With more alternatives, are we nearing the end of the Oil Age?
Last year, Americans purchased a record 17.5 million cars, vans and light trucks.
Only 115,000, or about seven-tenths of 1 percent, were electric vehicles, whose sales were actually 6 percent lower than in 2014, despite billions of dollars in subsidies for consumers and manufacturers.
With pump prices at just over $2 per gallon, efficient gasoline-powered cars selling for less than $20,000, and dirt-cheap financing available for most buyers, electric vehicles have become a hard sell due to their limited range and high costs, even after tax credits.
Although Tesla Motors has developed a sedan with a range of 250 miles, these $100,000-plus vehicles are basically toys for rich people.
It remains to be seen if Elon Musk can deliver his promised “Tesla for Everyman” at $35,000 (after incentives).
Nonetheless, some prognosticators foresee the rapid demise of gasoline and diesel-fueled motor vehicles.
Tony Seba, a widely published entrepreneur and lecturer at Stanford University, predicts that by 2030 all new personal vehicles will be battery-powered and self-driving, while the car market itself shrinks by 80 percent.
He also predicts that most of our highways and parking spaces won’t be needed 14 years hence.
The “disruptive” energy transformation that Seba talks about may occur over the next century, but not over the next 14 years.
Even if his predictions came to pass, we’d still need huge amounts of oil and gas to power heavy-duty trucks and industrial machinery.
And where would the electrons come from to recharge all the personal electric vehicles? Seba believes we’ll have plenty of installed wind and solar capacity by 2030 to handle the task.
True, wind and solar investments have jumped in recent years, thanks mainly to state mandates and federal tax credits. But wind and solar today account for a mere 5.3 percent of America’s power generating capacity.
Last year, America’s power plants generated 4 trillion kilowatt hours of electricity, with coal and natural gas fueling two-thirds of this output.
Recently, Seba has proclaimed that gasoline and diesel cars won’t be on sale anywhere in the world a decade from now.
Not only is this prediction ridiculous on its face, but the U.S. Energy Information Administration, in its just-released 2016 International Energy Outlook, argues that oil will continue to be the world’s primary fuel for the transport sector, as well as the key fuel for industrial uses in emerging countries, at least through 2040.
Indeed, fossil fuels will still account for 78 percent of global energy use in 25 years, even as renewables increase their share.

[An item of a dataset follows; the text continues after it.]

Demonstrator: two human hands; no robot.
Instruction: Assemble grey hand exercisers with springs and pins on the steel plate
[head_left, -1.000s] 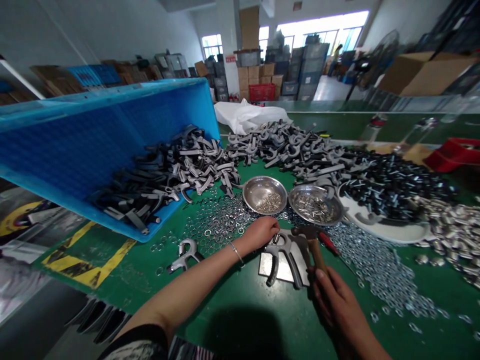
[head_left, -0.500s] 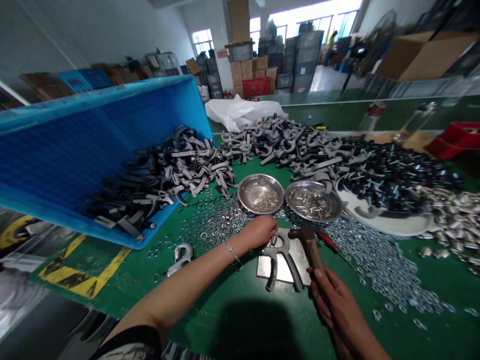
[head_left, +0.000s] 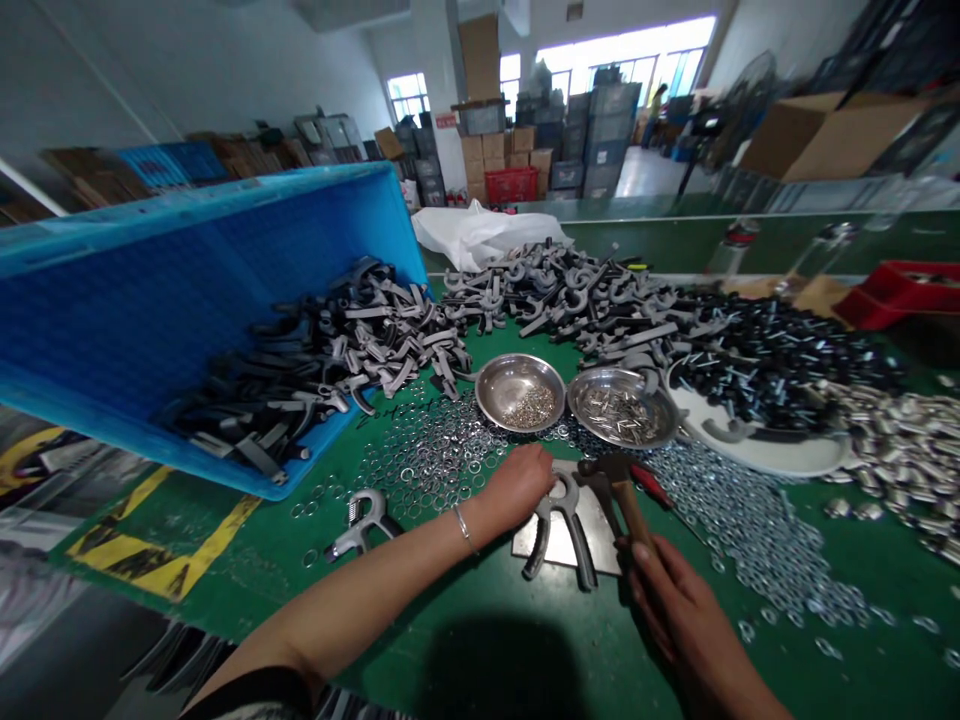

Seba and others view electric vehicles as the key to reducing carbon dioxide and other greenhouse gas emissions. At present, motor vehicles in the U.S. account for about 26 percent of greenhouse gas emissions, second to power plants.
But over the past decade, total emissions from cars and trucks have actually fallen despite a huge increase in the number of vehicles in service, a combination of cleaner-burning engines and better fuel economy.
So hold on to your oil and gas investments.
Fossil fuels will be around for the foreseeable future, because no other power sources, except perhaps nuclear, offer the same degrees of energy density and reliability.
Even with new carbon regulations, the demand for oil and natural gas will continue to grow. The challenge is to use these fuels responsibly and efficiently.
Bernard L. Weinstein is associate director of the Maguire Energy Institute in the Cox School of Business at Southern Methodist University.